The project was designed according to the global competencies discussed by Veronica Boix-Mansilla and Anthony Jackson in their book Educating for Global Competence: Preparing Our Youth to Engage the World. In addition, it is designed to mirror the "real world" environment St. Markers will be entering as workers in a global economy. Third Formers are thus paired with older mentors from the School's biology classes, mirroring the real-world scenario where one might work with people of varying ages and levels of familiarity. They are also required to do some work with students not in their section (with different schedules), also reflecting the real world where collaborators work asynchronously with people in different time zones and in different parts of the world. "Of course," notes Dr. Warren, "among the most important 21st century skills are collaboration and perspective-taking, all woven into the assignment!"

The purpose of the Global Seminar is to set the foundational stage for students' understanding of global citizenship. Through an examination of ongoing aspects of globalization, students gain an understanding of the larger forces at play in the 21st century interconnected and interdependent world. Topics covered include the history of globalization, trade and economics, infectious disease, peacekeeping, human rights, technology, the environment and sustainability, and gender politics. Significant world events are addressed as they occur, and students are encouraged to hone their understanding of interconnected systems as they strive to understand current events within local and global contexts.
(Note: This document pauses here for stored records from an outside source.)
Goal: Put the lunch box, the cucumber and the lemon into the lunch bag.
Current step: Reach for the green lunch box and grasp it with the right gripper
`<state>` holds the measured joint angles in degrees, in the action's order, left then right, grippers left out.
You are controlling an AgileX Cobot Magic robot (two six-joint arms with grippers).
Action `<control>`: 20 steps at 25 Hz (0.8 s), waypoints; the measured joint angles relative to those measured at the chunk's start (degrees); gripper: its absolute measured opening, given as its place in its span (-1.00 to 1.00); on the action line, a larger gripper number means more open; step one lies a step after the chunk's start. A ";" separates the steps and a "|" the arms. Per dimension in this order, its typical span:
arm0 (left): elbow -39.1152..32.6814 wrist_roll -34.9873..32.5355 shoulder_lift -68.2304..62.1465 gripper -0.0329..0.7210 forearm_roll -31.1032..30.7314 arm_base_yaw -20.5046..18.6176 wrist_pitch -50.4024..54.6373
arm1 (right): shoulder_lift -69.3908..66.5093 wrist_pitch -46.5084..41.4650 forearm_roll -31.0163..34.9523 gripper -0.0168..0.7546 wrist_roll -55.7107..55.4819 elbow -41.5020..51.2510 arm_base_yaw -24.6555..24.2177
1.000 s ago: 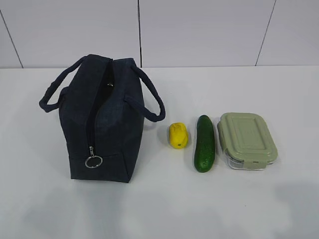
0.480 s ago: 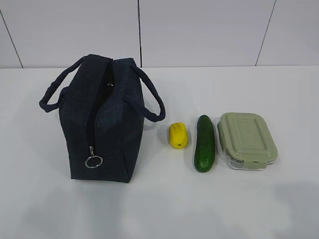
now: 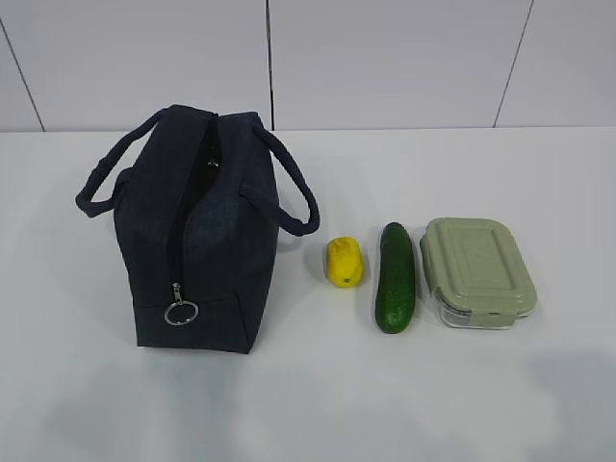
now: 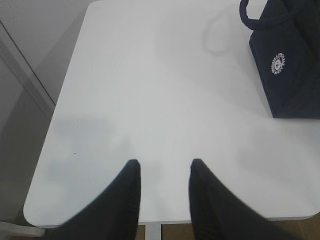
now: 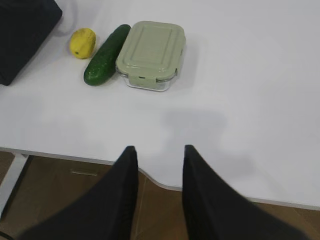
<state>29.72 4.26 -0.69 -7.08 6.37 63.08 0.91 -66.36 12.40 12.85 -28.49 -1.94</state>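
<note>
The dark navy lunch bag (image 3: 197, 231) stands upright on the left of the white table, its zipper running up the near end with a ring pull (image 3: 180, 312) low down. To its right lie the yellow lemon (image 3: 345, 261), the dark green cucumber (image 3: 396, 277) and the lunch box (image 3: 477, 271) with its sage-green lid, side by side. The right wrist view shows the lemon (image 5: 82, 43), cucumber (image 5: 106, 56) and lunch box (image 5: 151, 48) far ahead. My left gripper (image 4: 164, 164) hangs open over the table's near left corner, empty. My right gripper (image 5: 158, 149) is open and empty above the near table edge.
A pale panelled wall (image 3: 385, 58) rises behind the table. The table's left edge (image 4: 55, 125) and near rounded edge (image 5: 165, 184) show in the wrist views, with brown floor (image 5: 60, 185) below. The bag's corner with a white round logo (image 4: 277, 63) sits far right of the left gripper.
</note>
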 joint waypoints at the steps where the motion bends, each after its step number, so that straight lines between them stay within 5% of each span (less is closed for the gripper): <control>1: 0.00 0.00 0.00 -0.29 0.00 0.00 0.00 | 0.00 0.14 0.90 -0.33 0.00 0.00 0.00; 11: 0.00 0.00 0.00 -0.29 0.00 0.00 0.00 | -18.45 8.16 23.04 -0.33 2.92 0.00 0.00; 20: 0.00 0.00 0.00 -0.29 0.00 0.00 0.00 | -46.74 7.99 50.56 -0.33 25.86 -0.27 0.00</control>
<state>29.72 4.26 -0.69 -7.08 6.37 63.08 -45.83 -58.37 62.96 38.71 -28.76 -1.94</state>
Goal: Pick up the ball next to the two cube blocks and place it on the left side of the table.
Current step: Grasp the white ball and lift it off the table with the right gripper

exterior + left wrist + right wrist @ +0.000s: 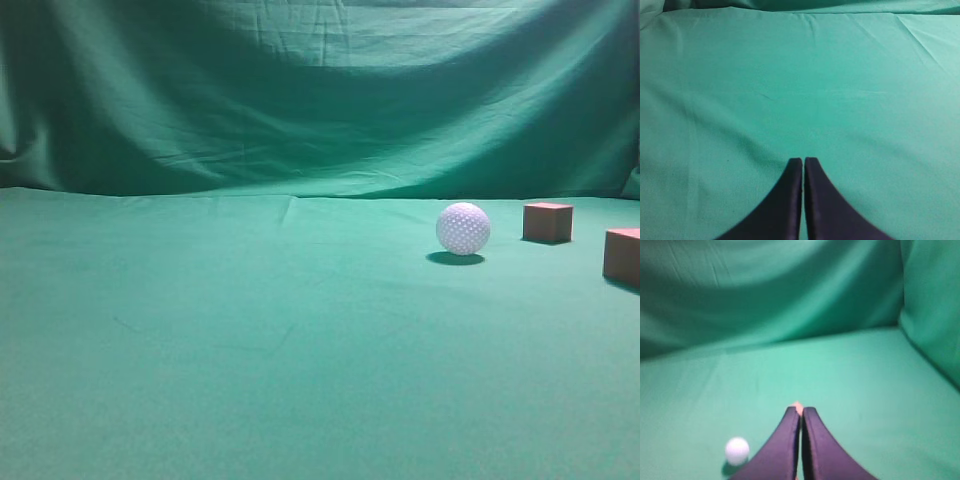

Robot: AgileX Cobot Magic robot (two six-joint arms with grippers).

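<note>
The white dimpled ball (463, 228) rests on the green cloth table (250, 350) at the right. The two reddish-brown cube blocks stand to its right: one (548, 222) close by, the other (622, 257) nearer the camera at the frame's right edge. Neither gripper shows in the exterior view. My right gripper (800, 410) is shut and empty, above the cloth. The ball (737, 450) lies to its lower left, apart from the fingers. A small reddish corner (797, 405) peeks out just beyond the tips, the rest hidden. My left gripper (803, 160) is shut and empty over bare cloth.
A draped, wrinkled green backdrop (320, 90) hangs behind the table and also shows in the right wrist view (790, 300), folding round on the right. The left half of the table (150, 300) shows only creased cloth.
</note>
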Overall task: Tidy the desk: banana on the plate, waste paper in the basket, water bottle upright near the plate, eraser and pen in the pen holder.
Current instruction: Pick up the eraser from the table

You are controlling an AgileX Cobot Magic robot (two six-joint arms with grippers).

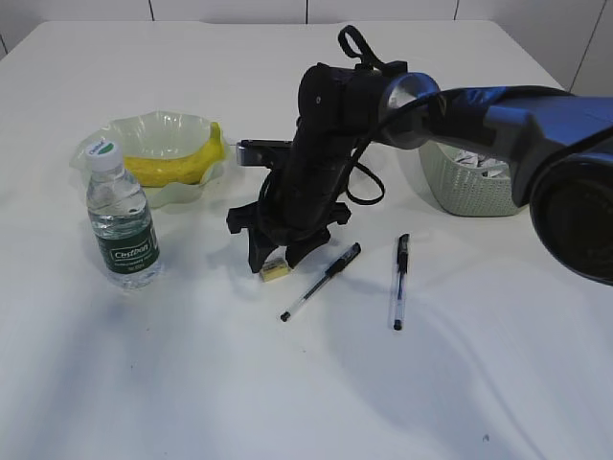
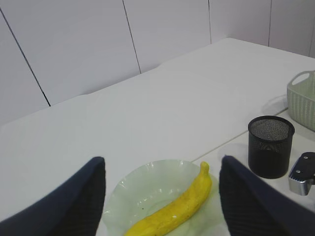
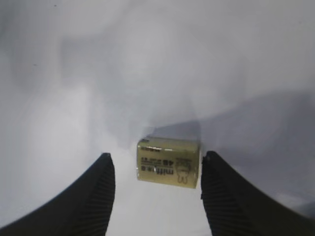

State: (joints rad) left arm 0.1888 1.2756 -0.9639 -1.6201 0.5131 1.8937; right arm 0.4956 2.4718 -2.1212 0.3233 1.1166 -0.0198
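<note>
**While the eraser waits between open fingers, most of the desk is already sorted**

Done, as far as the frames show: yellow banana [image 2: 173,212] lies in the pale green scalloped glass plate [image 1: 182,191]. Clear plastic water bottle with green label and white cap [image 1: 120,218] stands upright just beside that plate, on its near left. White crumpled paper [image 1: 477,162] shows inside the pale green woven basket [image 1: 460,188], though the right arm hides much of it.

Left to do: small yellow-wrapped rectangular eraser [image 3: 169,162] sits on the white tabletop [image 1: 287,383], not yet lifted. Two pens lie on the table to its right: a black-capped clear pen lying at a slant [image 1: 322,281] close by, and a second clear pen with black clip [image 1: 399,280] further right, roughly lengthwise towards the camera. Black mesh cylindrical pen holder [image 2: 270,146] looks empty from the left wrist view.

Tools: right gripper [image 3: 156,189] is down over the eraser, jaws parted, one finger either side; a gap shows at the left finger, the right one is close or touching. Nothing gripped. Left gripper [image 2: 162,191] hangs above the plate, jaws wide, empty.

In the way: slanted pen lies near the eraser, so a sloppy close could nudge it. Pen holder sits behind the right arm in the exterior view, between plate and basket.
</note>
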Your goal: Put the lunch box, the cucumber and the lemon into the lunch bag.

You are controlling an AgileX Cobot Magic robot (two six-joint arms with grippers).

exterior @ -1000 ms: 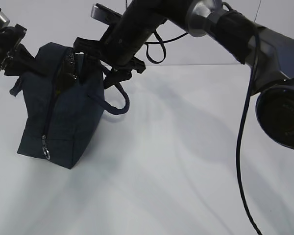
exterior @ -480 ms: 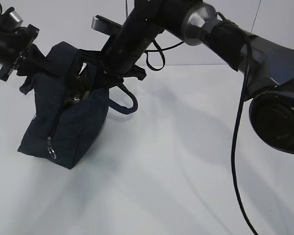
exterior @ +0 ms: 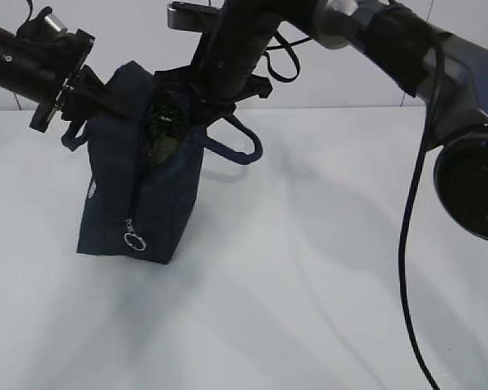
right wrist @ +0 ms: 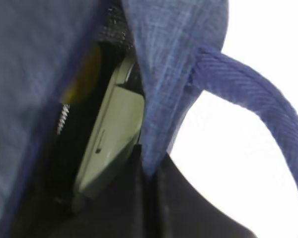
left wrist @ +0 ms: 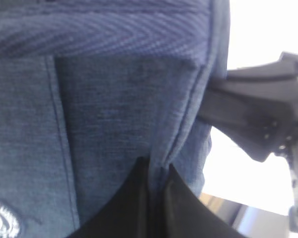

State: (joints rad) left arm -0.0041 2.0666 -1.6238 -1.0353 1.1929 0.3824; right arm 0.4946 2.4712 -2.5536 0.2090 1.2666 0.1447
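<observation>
Gripping lunch bag (exterior: pixel 138 211) rims: both pincers (clamped) | lunch box (right wrist: pixel 111 134), lemon (right wrist: pixel 82 79) half-hidden inside

Dark navy fabric of the lunch bag (left wrist: pixel 104 114) fills nearly the whole left wrist view, its weave and a broad herringbone band across the top clearly visible. A vertical line of stitching runs down the left part of the cloth, and a piece of the round white logo (left wrist: pixel 2 222) shows in the lower left corner. At the bottom centre the left gripper (left wrist: pixel 156 198) pinches a raised fold or seam of the bag between its two black fingers. On the right, against a bright background, the black body of the other arm (left wrist: pixel 260 114) sits close beside the bag's edge.
</observation>
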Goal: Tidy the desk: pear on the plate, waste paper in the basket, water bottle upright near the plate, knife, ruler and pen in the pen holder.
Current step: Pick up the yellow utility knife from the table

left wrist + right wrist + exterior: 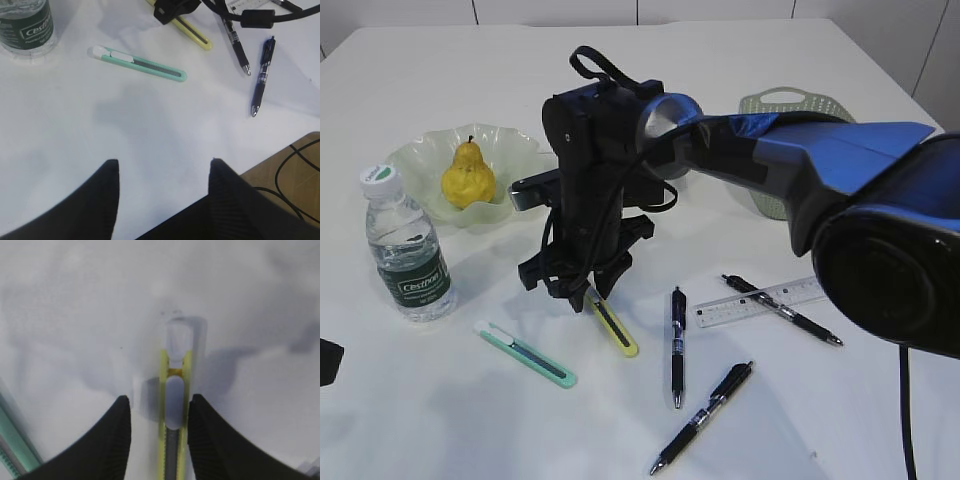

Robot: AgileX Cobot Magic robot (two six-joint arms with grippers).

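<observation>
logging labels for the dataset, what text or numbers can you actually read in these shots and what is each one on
"Cestbon": on the green label of the water bottle; the left wrist view shows only its start, "Cestb".
Smaller print on the bottle's label: too small to read.
Ruler: scale marks show, numbers too small to read.
Pens, e.g. the blue pen: print on the barrels, unreadable.
Green knife and yellow knife: no text visible.

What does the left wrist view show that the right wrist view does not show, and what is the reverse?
Only the left wrist view shows the water bottle, two pens and the open left gripper above bare table. Only the right wrist view shows the right gripper's fingers on either side of the yellow knife, with gaps visible. Both show the yellow knife and the green knife.
</observation>
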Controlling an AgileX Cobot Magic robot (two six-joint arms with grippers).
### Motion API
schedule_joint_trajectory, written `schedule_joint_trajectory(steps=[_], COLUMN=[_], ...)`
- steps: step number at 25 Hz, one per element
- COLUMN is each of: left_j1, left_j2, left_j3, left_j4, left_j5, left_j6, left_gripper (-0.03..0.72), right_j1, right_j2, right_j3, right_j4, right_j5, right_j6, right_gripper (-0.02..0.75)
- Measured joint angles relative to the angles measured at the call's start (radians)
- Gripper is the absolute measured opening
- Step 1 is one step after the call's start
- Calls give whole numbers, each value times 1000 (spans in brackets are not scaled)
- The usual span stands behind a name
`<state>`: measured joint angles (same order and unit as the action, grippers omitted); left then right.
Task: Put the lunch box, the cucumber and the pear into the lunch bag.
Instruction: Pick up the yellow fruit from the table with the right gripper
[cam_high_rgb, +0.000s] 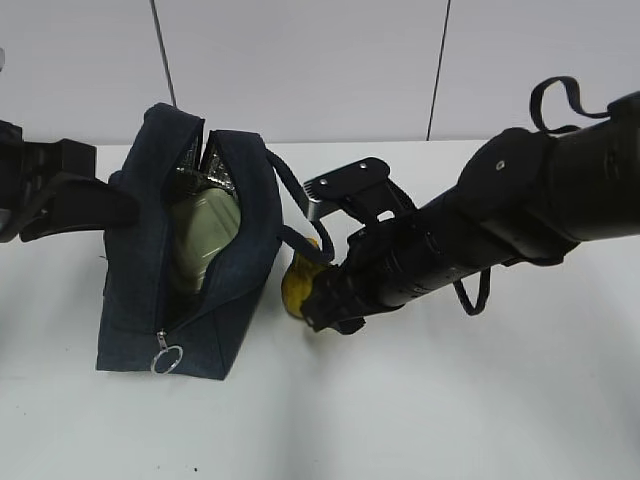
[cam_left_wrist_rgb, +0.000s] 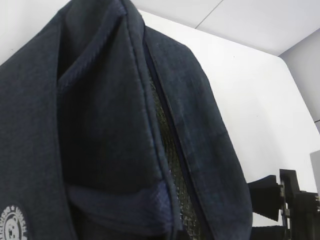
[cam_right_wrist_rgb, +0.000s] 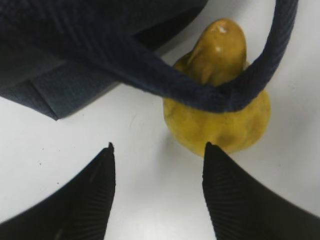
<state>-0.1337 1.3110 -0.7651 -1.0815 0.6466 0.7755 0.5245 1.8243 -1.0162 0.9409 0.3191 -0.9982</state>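
Bag unzipped, lunch box inside; pear outside w/ handle over it. We see right gripper apart, left closed.

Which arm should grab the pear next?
Right. Its open claw hovers just short of the pear, which lies under the bag's loop handle. The left arm is beyond the lunch bag.

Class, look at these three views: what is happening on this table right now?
The navy fabric lunch bag stands unzipped with the sage-green-lidded lunch box inside. The left hand, shut, is at the bag's side. The right hand is open, just short of the yellow pear, which lies on the white table under the bag's handle loop.
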Motion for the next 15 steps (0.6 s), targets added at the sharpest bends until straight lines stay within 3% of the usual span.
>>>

Perspective-taking, a sense of common humanity, recognition of individual and collective responsibility, and a commitment to social justice and equity—all core values of global citizenship—are explicitly addressed throughout the course.

Throughout the year, students learn and use essential skills that will help them succeed at St. Mark's and beyond, such as good habits of organization and daily preparation. They develop proficiency in communicating their ideas in spoken, written, and electronic forms. Students also learn the skills of researching and writing an analytical paper and are encouraged to take an active and collaborative role in their learning through individual and group projects like the Infectious Disease poster exercise.